Mapping the magnetoreceptive brain: A 3D digital atlas of the migratory bird Eurasian blackcap ( Sylvia atricapilla )

Birds undisputedly range amongst nature’s foremost navigators. To successfully navigate between breeding and wintering quarters, they, in addition to other natural orientation cues, rely on their ability to sense the Earth’s magnetic field. For this reason, migratory birds have become key model species for studying the sensory mechanisms underlying magnetic field-guided navigation, as evidenced by the identification of several brain regions believed to be involved in processing magnetic field information.

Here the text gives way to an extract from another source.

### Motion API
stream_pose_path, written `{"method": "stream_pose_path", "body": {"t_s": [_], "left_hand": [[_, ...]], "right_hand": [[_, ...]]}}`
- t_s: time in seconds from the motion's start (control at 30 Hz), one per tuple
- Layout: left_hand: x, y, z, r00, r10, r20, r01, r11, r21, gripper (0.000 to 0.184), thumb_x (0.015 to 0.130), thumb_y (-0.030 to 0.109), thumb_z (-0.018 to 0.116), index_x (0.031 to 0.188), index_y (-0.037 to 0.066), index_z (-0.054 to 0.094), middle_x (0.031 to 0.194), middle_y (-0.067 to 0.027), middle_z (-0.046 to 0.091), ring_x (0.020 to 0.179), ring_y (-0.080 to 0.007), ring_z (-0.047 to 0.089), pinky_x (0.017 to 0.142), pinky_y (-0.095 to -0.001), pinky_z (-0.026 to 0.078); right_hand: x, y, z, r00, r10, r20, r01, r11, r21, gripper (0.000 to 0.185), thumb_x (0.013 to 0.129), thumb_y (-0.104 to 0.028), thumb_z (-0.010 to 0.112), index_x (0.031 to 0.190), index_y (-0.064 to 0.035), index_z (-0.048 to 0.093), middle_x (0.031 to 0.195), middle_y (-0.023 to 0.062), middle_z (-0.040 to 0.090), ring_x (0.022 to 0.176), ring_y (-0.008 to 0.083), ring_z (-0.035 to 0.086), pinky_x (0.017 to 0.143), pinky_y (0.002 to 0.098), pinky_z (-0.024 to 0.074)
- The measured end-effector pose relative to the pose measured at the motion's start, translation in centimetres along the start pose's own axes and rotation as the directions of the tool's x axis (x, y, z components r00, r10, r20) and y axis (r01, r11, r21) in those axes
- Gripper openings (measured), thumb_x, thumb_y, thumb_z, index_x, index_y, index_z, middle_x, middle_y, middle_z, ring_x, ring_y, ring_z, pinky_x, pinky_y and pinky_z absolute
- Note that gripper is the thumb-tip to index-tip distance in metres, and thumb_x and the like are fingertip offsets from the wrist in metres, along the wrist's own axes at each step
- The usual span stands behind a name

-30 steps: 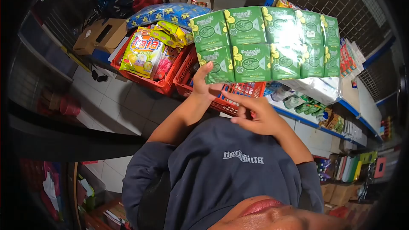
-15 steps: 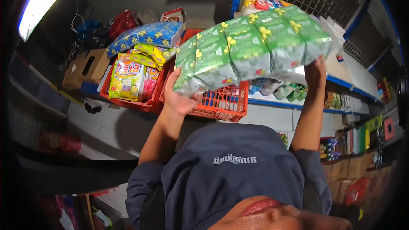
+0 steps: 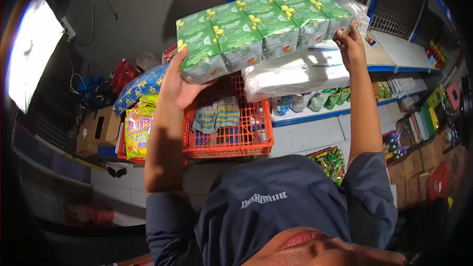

However, there is as yet no readily accessible, high-resolution three-dimensional (3D) brain atlas to serve as a common reference within and across studies. Here we provide the neuroscience research community with the first freely available, digital, high-resolution (25 µm ), 3D bird brain atlas. It is based on light microscopy images from ten Eurasian blackcaps ( Sylvia atricapilla ), a night-migratory songbird widely used model species in magnetoreception and navigation research. We outline the individual steps for the creation of a brain atlas, from whole-brain imaging using serial-section, two-photon tomography, to the creation of an average template at an isotropic 25- µm voxel size, and finally to brain area segmentation and annotation. In this first version of the atlas, we have mapped a total of 24 brain areas, including 6 principal compartments, 13 conspicuous anatomical subdivisions common to all bird species and 5 functionally defined areas of the visual and trigeminal sensory systems involved in processing magnetic field information. This atlas is accessible via the standardised BrainGlobe Atlas API, making it compatible with a growing suite of computational neuroanatomy tools provided by the BrainGlobe Initiative. This integration enables precise alignment of future experimental data to a common coordinate space, facilitating collaboration, data visualization and sharing. Furthermore, this resource enables the accurate localization and comparison of implanted devices, injection sites, and/or cell populations across individual brains, both within and across studies.